__Exercise details__.
Retype the data below exactly; skip every image.

__Given data__.
==========

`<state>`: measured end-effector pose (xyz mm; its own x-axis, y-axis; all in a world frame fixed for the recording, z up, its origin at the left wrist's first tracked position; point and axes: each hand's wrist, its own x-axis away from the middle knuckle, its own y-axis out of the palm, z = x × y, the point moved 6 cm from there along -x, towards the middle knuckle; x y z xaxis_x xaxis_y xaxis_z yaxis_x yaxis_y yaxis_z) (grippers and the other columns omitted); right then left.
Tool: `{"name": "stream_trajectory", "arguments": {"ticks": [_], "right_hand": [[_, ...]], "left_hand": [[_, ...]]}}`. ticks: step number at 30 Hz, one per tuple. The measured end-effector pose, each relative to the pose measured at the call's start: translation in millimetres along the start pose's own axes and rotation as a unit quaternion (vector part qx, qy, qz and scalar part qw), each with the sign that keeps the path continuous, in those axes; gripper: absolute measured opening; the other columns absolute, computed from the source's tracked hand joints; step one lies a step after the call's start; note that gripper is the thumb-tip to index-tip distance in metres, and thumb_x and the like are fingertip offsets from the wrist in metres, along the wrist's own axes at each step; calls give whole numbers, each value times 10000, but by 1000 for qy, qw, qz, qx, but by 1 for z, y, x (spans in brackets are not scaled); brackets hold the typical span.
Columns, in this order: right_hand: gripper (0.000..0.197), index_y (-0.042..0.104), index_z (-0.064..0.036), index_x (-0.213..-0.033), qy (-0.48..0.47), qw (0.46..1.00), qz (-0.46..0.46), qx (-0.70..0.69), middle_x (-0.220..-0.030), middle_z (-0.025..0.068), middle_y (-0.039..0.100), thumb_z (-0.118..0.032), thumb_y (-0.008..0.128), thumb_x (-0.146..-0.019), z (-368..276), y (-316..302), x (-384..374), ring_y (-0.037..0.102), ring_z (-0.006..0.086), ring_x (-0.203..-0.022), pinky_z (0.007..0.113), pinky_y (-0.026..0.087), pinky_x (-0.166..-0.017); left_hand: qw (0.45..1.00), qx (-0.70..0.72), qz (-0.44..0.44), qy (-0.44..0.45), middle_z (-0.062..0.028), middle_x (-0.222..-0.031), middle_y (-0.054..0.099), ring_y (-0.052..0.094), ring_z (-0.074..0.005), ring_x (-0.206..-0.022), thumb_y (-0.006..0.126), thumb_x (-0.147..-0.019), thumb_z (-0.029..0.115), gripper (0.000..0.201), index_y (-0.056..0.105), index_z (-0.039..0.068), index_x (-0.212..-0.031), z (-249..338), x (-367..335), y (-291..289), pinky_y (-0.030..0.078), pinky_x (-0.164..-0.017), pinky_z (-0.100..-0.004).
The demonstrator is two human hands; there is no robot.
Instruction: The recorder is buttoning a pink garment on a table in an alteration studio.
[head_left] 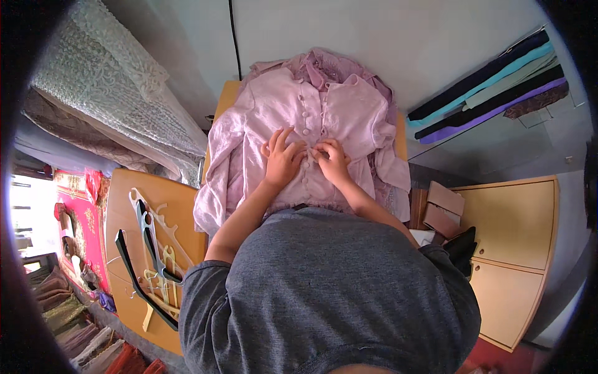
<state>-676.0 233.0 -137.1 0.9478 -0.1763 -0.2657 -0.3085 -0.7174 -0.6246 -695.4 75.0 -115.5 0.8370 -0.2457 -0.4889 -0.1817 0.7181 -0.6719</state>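
Observation:
A pale pink blouse (361, 109) lies front up on a wooden table, its sleeves hanging to both sides. Covered round buttons (306, 131) run down its middle, and the upper front edges lie apart. At mid-front, my left hand (284, 161) pinches the front edge between thumb and forefinger, its other fingers raised and spread. Close beside it, my right hand (332, 161) is closed on the opposite edge with bent fingers. Whether a button sits between the fingertips is hidden. Beneath the blouse, a darker mauve lace garment (367, 71) shows at the top and right.
Several hangers (149, 249) lie on a wooden surface (124, 206) to the left. White lace cloth (112, 75) hangs at the upper left. Folded fabrics (492, 81) hang on the right wall, above a wooden cabinet (507, 224). Pink-brown boxes (445, 206) stand beside the cabinet.

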Motion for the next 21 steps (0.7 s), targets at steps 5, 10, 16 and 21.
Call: {"name": "stream_trajectory", "arguments": {"ticks": [5, 10, 16, 21], "right_hand": [[161, 659, -34, -831, 22, 992, -59, -106, -989, 82, 580, -173, 670, -750, 9, 7, -7, 521, 248, -988, 354, 382, -895], [167, 631, -41, -860, 8, 994, -37, -102, -1024, 78, 554, -166, 657, -752, 14, 11, -2, 492, 255, -1029, 362, 358, -900], [140, 576, -131, -893, -109, 982, 78, 130, -1088, 25, 510, -179, 626, -771, -44, -4, 19, 452, 257, -1070, 476, 258, -865], [140, 601, -164, -894, -81, 981, 117, 131, -1126, 8, 512, -238, 617, -776, -32, -11, 20, 439, 245, -1111, 490, 229, -886]], "left_hand": [[999, -13, 12, 36, -52, -1290, 497, 394, -272, -1229, 708, -717, 241, 150, 688, 174, -850, 4, 3, -4, 206, -976, -452], [998, 10, 14, 59, -66, -1281, 500, 413, -279, -1201, 665, -746, 192, 156, 636, 129, -886, 9, 3, 5, 233, -957, -456], [999, 45, 22, -12, -141, -1312, 472, 387, -326, -1215, 594, -803, 149, 135, 587, 53, -898, 6, 9, 11, 227, -998, -439], [998, 52, 14, -34, -156, -1342, 447, 355, -341, -1244, 584, -826, 178, 142, 623, 56, -890, 7, 7, 8, 207, -1022, -430]]}}
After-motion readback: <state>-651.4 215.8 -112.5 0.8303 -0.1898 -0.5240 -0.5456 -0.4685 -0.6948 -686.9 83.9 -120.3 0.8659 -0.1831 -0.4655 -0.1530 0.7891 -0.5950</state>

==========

__Response below__.
`<state>`: measured end-effector pose (xyz mm; its own x-axis, y-axis; all in a world frame fixed for the recording, z up, its origin at the left wrist's first tracked position; point and axes: each hand's wrist, its own x-axis away from the middle knuckle, its own y-axis out of the palm, z = x × y, the point moved 6 cm from there along -x, towards the middle knuckle; x y z xaxis_x xaxis_y xaxis_z yaxis_x yaxis_y yaxis_z) (grippers and the other columns omitted); right then left.
Tool: `{"name": "stream_trajectory", "arguments": {"ticks": [_], "right_hand": [[_, ...]], "left_hand": [[_, ...]]}}`. ticks: step number at 30 Hz, one per tuple. The measured end-effector pose, each relative to the pose measured at the call's start: translation in millimetres along the start pose's own axes and rotation as a unit quaternion (vector part qx, qy, qz and scalar part qw), each with the sign that keeps the path continuous, in those axes; gripper: absolute measured opening; the other columns absolute, computed from the source's tracked hand joints; step one lies a step after the call's start; note that gripper is the thumb-tip to index-tip distance in metres, and thumb_x and the like are fingertip offsets from the wrist in metres, along the wrist's own axes at each step; calls give whole numbers, each value times 10000, but by 1000 for qy, qw, qz, qx, but by 1 for z, y, x (spans in brackets are not scaled); brackets hold the typical span.
Columns, in this order: right_hand: gripper (0.000..0.197), index_y (-0.042..0.104), index_z (-0.064..0.036), index_x (-0.213..-0.033), qy (-0.48..0.47), qw (0.46..1.00), qz (-0.46..0.46), qx (-0.70..0.69), middle_x (-0.220..-0.030), middle_z (-0.025..0.068), middle_y (-0.039..0.100), thumb_z (-0.118..0.032), thumb_y (-0.008..0.128), thumb_x (-0.146..-0.019), z (-368..276), y (-316..302), x (-384..374), ring_y (-0.037..0.102), ring_z (-0.006..0.086), ring_x (-0.203..-0.022), pinky_z (0.007..0.113), pinky_y (-0.026..0.087), pinky_x (-0.166..-0.017); left_hand: qw (0.45..1.00), qx (-0.70..0.72), qz (-0.44..0.44), qy (-0.44..0.45), middle_z (-0.062..0.028), middle_x (-0.222..-0.031), middle_y (-0.054..0.099), ring_y (-0.052..0.094), ring_z (-0.074..0.005), ring_x (-0.206..-0.022), thumb_y (-0.006..0.126), thumb_x (-0.147..-0.019), thumb_z (-0.029..0.115), gripper (0.000..0.201), index_y (-0.056..0.105), index_z (-0.039..0.068), index_x (-0.212..-0.031), z (-249..338), x (-367..335), y (-291..289), pinky_y (-0.030..0.078), pinky_x (-0.164..-0.017), pinky_z (-0.100..-0.004).
The demonstrator is two human hands; there is no robot.
Instruction: The recorder is buttoning a pink garment on a table in an alteration studio.
[head_left] 
<state>-676.0 233.0 -137.1 0.9478 -0.1763 -0.2657 -0.3085 -0.7174 -0.6246 -695.4 75.0 -115.5 0.8370 -0.2457 -0.4889 -0.1817 0.7181 -0.6719</state>
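Observation:
A pale pink blouse (361, 109) lies front up on a wooden table, its sleeves hanging to both sides. Covered round buttons (306, 131) run down its middle, and the upper front edges lie apart. At mid-front, my left hand (284, 161) pinches the front edge between thumb and forefinger, its other fingers raised and spread. Close beside it, my right hand (332, 161) is closed on the opposite edge with bent fingers. Whether a button sits between the fingertips is hidden. Beneath the blouse, a darker mauve lace garment (367, 71) shows at the top and right.
Several hangers (149, 249) lie on a wooden surface (124, 206) to the left. White lace cloth (112, 75) hangs at the upper left. Folded fabrics (492, 81) hang on the right wall, above a wooden cabinet (507, 224). Pink-brown boxes (445, 206) stand beside the cabinet.
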
Motion for the next 21 steps (0.7 s), targets at steps 5, 10, 16 and 21.
Call: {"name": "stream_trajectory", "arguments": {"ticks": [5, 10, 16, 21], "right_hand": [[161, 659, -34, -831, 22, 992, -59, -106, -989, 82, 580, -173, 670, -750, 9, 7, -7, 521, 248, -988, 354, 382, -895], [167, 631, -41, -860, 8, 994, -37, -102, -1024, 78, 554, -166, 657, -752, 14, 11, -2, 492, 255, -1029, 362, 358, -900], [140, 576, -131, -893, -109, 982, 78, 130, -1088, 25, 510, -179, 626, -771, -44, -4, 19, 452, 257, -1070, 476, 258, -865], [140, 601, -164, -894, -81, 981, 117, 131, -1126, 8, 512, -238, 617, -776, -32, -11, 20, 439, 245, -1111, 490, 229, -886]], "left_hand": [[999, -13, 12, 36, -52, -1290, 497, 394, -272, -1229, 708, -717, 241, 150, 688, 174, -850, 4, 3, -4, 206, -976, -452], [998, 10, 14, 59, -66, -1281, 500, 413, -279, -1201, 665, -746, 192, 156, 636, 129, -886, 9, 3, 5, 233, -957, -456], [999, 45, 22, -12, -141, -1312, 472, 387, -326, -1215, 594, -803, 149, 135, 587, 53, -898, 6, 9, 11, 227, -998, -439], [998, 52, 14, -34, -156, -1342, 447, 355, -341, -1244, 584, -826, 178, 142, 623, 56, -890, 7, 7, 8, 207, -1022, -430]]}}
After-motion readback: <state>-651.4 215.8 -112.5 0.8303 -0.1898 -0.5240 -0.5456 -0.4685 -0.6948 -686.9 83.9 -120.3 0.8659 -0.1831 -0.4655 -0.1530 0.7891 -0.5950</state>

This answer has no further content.